Exercise goal -> Repeat the whole listing, keeping each line as it is.
___ Source material
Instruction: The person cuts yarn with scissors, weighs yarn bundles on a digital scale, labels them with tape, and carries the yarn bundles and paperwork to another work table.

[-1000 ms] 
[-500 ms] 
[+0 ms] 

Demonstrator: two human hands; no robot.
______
Completed exercise ->
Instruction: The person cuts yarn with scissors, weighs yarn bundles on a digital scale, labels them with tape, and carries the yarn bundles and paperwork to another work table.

[-1000 ms] 
[-500 ms] 
[+0 ms] 

Demonstrator: two human hands; no robot.

No further output is expected.